* [Work to complete]: Your task is to repeat exactly the lines below between the line holding "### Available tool" and the line holding "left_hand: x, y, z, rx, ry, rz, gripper", inclusive, and only those.

* [Data supplied]:
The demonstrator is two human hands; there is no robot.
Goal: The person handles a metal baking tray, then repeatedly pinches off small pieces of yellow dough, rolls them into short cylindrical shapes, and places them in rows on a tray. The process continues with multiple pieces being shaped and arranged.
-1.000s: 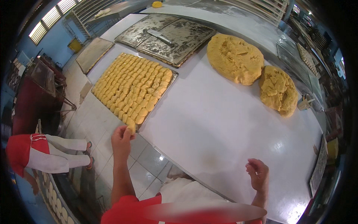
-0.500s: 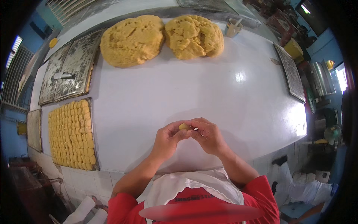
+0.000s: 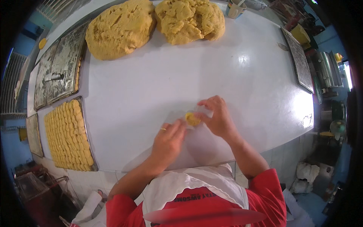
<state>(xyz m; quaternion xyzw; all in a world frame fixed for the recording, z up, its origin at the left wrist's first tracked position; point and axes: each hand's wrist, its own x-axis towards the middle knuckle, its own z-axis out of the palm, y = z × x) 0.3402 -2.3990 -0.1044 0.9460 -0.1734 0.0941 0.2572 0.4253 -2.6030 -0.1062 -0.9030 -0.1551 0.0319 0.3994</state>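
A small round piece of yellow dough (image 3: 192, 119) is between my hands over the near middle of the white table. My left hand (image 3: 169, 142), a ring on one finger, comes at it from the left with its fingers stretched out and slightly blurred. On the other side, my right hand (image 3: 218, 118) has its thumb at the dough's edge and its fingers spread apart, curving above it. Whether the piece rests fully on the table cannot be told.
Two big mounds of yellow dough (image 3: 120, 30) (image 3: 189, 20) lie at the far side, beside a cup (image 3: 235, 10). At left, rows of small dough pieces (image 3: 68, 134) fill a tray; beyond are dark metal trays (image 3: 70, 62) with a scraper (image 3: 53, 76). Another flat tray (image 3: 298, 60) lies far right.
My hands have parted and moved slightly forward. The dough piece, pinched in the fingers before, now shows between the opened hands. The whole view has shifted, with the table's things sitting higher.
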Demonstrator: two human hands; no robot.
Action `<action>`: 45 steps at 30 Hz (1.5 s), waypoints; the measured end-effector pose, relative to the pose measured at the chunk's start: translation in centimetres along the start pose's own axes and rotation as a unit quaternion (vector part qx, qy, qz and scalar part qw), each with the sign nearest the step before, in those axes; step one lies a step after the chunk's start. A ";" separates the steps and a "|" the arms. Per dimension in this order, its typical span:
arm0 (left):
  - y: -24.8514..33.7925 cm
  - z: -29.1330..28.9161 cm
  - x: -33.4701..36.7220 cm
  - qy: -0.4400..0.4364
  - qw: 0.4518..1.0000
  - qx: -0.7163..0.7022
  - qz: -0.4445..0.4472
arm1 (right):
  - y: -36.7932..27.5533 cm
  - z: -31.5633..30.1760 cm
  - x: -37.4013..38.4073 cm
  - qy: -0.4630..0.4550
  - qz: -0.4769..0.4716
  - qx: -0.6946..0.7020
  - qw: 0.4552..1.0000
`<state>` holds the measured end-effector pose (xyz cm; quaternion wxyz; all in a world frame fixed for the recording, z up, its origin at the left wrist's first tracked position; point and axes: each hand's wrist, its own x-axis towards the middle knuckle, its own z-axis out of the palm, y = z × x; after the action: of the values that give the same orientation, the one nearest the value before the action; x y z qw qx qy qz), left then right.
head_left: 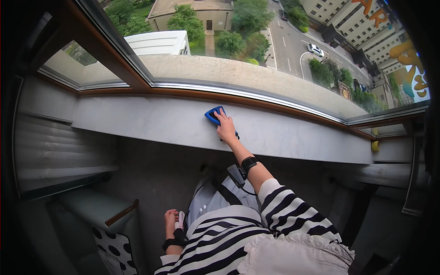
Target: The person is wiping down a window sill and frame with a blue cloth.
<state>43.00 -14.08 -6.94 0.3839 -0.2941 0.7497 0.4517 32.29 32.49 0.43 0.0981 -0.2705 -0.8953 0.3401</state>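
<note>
On the pale marbled windowsill, my right hand is closed on a blue cleaning tool with a triangular head and a dark middle. Its head touches the sill near the window frame, and fingers press down on it. Part of its handle shows by my wrist; the rest is hidden under the hand. My left hand hangs low beside my body with curled fingers. Against its palm is a narrow pale pink and white object, whose kind I cannot make out.
A brown-framed window runs behind the sill, with a street and trees beyond it. A small yellow round object sits at the sill's right end. Pleated pale curtains hang at left. A greenish armchair stands lower left.
</note>
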 end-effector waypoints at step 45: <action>16.1 -25.8 10.8 0.046 0.998 -0.016 0.029 | -21.8 21.0 5.6 0.029 -0.067 -0.025 0.997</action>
<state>16.55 -31.62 -1.09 0.3309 -0.2985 0.7678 0.4604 10.95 10.36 -0.90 0.1403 -0.2222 -0.9163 0.3023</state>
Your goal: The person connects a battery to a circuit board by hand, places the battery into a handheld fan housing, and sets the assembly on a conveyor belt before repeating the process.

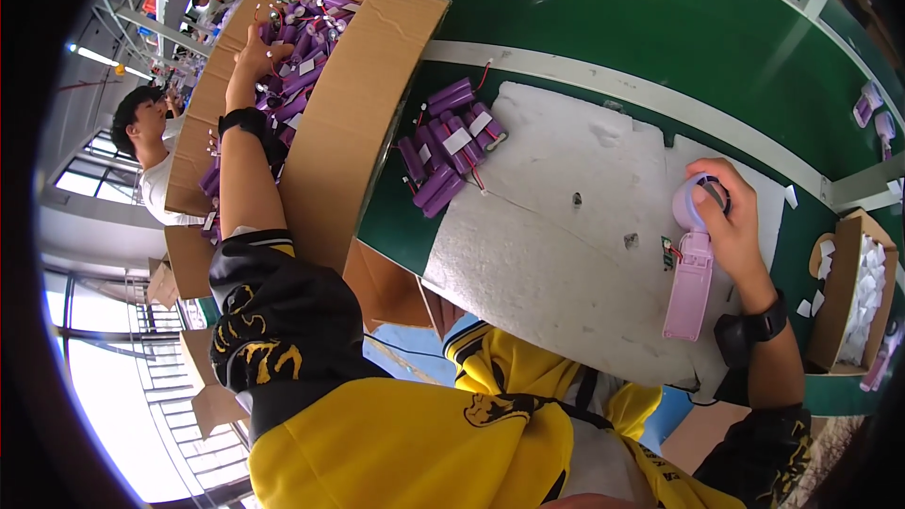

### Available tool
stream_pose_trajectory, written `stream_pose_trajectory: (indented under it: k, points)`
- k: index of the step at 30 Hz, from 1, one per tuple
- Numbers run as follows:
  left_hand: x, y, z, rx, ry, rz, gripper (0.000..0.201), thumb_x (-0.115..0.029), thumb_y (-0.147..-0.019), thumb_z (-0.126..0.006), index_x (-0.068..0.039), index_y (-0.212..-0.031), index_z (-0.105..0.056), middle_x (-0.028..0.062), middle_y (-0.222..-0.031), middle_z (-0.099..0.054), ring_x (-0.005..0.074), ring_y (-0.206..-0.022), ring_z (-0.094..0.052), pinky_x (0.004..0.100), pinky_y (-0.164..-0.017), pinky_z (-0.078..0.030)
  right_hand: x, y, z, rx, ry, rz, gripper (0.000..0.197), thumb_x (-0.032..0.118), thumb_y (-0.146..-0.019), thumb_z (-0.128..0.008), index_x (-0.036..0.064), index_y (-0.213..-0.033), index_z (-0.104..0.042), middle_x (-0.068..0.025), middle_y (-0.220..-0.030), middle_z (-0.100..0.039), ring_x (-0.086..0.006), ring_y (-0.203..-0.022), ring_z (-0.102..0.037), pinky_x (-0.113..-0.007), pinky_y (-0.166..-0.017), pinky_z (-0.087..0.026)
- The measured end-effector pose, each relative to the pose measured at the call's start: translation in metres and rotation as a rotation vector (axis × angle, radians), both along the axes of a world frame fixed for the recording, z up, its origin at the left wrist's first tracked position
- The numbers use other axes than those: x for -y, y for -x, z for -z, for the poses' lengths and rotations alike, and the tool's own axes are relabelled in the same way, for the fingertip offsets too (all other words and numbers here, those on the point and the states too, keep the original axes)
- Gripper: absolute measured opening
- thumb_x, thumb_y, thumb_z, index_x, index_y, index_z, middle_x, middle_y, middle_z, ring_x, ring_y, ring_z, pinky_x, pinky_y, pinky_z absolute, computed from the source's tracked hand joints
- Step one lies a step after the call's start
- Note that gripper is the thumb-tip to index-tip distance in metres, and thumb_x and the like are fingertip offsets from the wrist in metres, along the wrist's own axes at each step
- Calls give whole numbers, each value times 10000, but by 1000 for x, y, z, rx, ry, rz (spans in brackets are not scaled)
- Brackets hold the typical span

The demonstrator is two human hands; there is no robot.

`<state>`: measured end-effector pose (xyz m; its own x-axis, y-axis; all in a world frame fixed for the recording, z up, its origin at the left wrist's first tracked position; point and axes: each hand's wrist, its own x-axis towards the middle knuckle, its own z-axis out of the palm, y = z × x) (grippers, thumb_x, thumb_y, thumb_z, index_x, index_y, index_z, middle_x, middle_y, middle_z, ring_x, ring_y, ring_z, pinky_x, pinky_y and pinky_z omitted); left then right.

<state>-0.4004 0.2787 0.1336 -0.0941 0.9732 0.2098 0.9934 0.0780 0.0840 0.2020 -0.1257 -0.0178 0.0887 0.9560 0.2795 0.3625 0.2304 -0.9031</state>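
Right hand (738, 215): wrapped round the lilac fan (691, 287)'s head, probably steadying it, handle toward the body.
Left hand (253, 58): spread over battery packs (304, 75) in the carton (347, 127), nothing visibly gripped.
Foam pad (556, 254): under the fan, likely cushioning.
Desk (603, 0): loose purple packs (456, 140) nearby, presumably within reach.

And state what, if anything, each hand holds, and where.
Right hand: lilac device, by its round head. Left hand: at the batteries; any hold cannot be told.

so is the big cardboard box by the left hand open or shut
Open: purple battery packs show inside the cardboard box, with the left hand in among them.
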Motion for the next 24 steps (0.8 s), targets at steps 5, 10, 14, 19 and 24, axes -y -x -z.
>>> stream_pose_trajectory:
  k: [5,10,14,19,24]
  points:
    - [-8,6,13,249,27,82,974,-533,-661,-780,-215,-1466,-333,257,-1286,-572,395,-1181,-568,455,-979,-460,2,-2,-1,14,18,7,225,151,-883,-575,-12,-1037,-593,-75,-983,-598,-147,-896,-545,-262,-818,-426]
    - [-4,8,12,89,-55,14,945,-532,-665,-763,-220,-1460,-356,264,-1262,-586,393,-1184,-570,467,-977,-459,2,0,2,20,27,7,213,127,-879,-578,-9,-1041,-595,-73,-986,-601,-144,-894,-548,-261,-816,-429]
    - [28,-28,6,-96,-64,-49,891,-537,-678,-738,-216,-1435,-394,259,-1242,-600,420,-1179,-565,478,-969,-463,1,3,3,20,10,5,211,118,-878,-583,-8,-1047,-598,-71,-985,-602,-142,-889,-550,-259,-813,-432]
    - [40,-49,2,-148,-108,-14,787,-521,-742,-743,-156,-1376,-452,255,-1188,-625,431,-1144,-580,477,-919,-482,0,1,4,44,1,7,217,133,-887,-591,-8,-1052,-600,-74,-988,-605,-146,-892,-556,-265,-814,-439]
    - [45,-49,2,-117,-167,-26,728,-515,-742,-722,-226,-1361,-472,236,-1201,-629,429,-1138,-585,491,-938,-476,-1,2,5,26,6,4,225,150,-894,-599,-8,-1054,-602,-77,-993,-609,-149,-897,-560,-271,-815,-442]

* [Answer space]:
### Available tool
stream_pose_trajectory, written `stream_pose_trajectory: (indented under it: k, points)`
- k: index of the step at 30 Hz, from 1, one per tuple
- Numbers run as follows:
  left_hand: x, y, z, rx, ry, rz, gripper (0.000..0.201), thumb_x (-0.115..0.029), thumb_y (-0.147..-0.019), thumb_z (-0.126..0.006), index_x (-0.068..0.039), index_y (-0.212..-0.031), index_z (-0.105..0.056), middle_x (-0.028..0.062), middle_y (-0.222..-0.031), middle_z (-0.099..0.054), ring_x (-0.005..0.074), ring_y (-0.206..-0.022), ring_z (-0.094..0.052), pinky_x (0.004..0.100), pinky_y (-0.164..-0.017), pinky_z (-0.078..0.030)

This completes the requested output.